Затем наступил черед девушки.
Все шло хорошо и весело, танцоры поддерживали быстрый темп до тех пор, пока к молодежи не присоединились старики. Заки Мартин, задумав поозорничать, пригласил тетушку Бетси Тригг. Тетушка Бетси, знатная проказница, если ее раззадорить, протанцевала кружок с Заки. Ее юбки так развевались во время танца, словно ей было шестнадцать, а не шестьдесят пять. Во время своего одиночного выхода тетушка исполнила воинственный танец, по окончании которого оказалась на другой стороне комнаты. Раздался громкий взрыв хохота, ведь там сидел только один человек.
- Сей танец продолжать мне больше не к чему. - пронзительно крикнула она.
- О добрая мэм, мы молим вас, ответьте, почему? - закричали все в ответ.
- Ведь Джуд Пэйнтер не присоединится к танцу моему! - сказала тетушка Бетси.
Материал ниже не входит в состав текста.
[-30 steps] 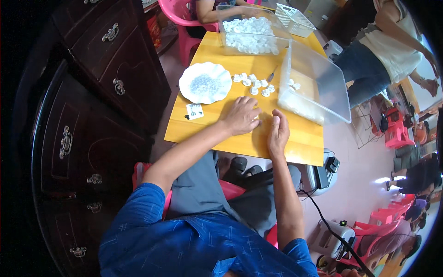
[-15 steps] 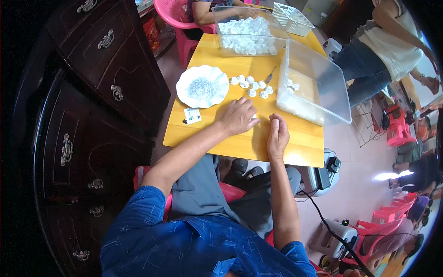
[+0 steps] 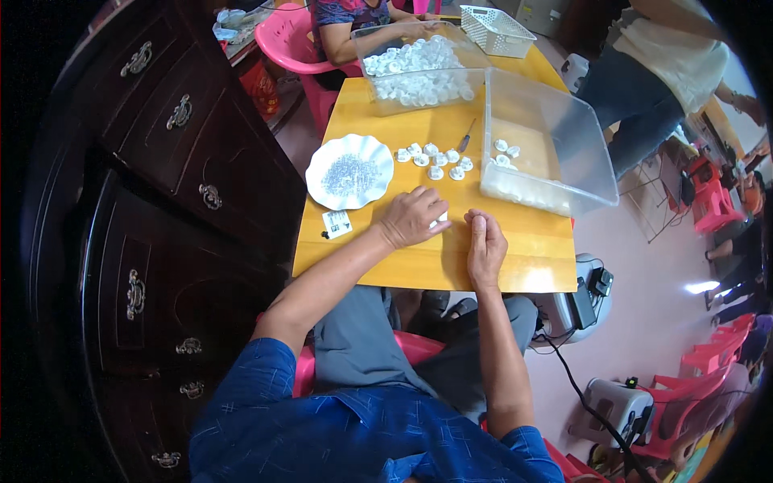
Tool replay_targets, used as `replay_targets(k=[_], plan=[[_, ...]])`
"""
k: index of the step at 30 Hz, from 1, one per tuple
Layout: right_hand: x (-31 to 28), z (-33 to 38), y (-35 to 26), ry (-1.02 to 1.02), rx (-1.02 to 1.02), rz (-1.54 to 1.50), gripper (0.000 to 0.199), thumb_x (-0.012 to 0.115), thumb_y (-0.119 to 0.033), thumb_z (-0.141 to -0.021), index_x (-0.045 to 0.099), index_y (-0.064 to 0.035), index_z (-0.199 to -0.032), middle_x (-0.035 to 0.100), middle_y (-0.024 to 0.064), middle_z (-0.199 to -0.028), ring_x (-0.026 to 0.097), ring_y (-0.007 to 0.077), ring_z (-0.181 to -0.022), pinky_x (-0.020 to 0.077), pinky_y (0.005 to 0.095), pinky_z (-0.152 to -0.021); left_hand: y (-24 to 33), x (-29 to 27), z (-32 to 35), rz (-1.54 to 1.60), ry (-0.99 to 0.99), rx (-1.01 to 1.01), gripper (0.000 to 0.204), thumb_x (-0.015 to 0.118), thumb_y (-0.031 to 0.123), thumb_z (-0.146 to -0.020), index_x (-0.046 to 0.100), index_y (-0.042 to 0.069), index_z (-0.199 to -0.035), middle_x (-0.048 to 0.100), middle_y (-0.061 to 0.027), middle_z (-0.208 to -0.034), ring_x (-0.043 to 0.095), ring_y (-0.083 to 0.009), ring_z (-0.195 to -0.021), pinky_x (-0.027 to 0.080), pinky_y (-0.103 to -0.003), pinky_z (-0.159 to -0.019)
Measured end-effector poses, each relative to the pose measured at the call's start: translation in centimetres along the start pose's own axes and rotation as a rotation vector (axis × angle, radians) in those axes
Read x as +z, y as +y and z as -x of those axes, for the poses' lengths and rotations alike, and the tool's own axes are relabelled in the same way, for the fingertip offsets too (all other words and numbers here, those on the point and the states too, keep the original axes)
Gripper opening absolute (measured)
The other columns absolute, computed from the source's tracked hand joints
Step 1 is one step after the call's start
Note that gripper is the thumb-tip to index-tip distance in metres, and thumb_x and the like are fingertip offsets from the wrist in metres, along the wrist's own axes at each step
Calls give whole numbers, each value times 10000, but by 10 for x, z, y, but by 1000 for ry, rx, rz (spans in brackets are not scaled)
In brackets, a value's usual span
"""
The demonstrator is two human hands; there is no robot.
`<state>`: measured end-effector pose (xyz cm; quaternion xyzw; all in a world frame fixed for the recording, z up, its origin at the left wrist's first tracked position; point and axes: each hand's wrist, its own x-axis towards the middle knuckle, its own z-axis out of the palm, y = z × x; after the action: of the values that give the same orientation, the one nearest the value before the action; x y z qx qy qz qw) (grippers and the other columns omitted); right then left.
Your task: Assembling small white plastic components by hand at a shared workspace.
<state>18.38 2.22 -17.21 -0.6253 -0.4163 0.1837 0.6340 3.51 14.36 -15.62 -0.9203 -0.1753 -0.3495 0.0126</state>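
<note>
White piece (image 3: 438,218): at the fingertips of your left hand (image 3: 415,219), pinched, over the table (image 3: 386,270) near its front edge.
Right hand (image 3: 486,249): just beside, thumb up, fingers curled; you show nothing in it, and whether it grips anything I cannot tell.
Loose white pieces (image 3: 436,172): a small cluster beyond your hands, seemingly the current batch.
Far clear bin (image 3: 473,56): heaped with white parts, so much seems left if these are your supply.
Near clear bin (image 3: 585,137): a few pieces visible, perhaps finished ones; your exact count is unclear.
Scalloped plate (image 3: 319,167): plenty of tiny clear bits (image 3: 349,174).
Card (image 3: 338,223): dark print, too small for you to read here; no brand legible.
</note>
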Motion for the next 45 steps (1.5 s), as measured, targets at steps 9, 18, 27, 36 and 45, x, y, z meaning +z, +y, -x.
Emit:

Последовала новая волна смеха, а затем все хором ответили:
- Станцует с вами он, да будет по сему!
Внезапно послышались звуки борьбы и взрыв хохота - несколько мужчин схватили Джуда, только он собрался улизнуть. Его, протестующего и упирающегося, приволокли к подушке, и, зная, что он не преклонит колен, усадили на нее. Затем тетушка Бетси решительно обвила свои руки вокруг его шеи и смачно его поцеловала - так смачно, что он не удержал равновесия, и они оба покатились по полу, сверкая ботинками и юбками. Наделав столько шума, они поднялись на ноги и принялись вместе кружиться по всей комнате, Джуд смущенно присоединился к остальным, в его глазах было поровну раздражения и лукавства. Теперь настал его черед. Несмотря на Пруди, наблюдающую за происходящим, всё равно настал его черед, и она не могла ничего с этим поделать, это была всего лишь игра.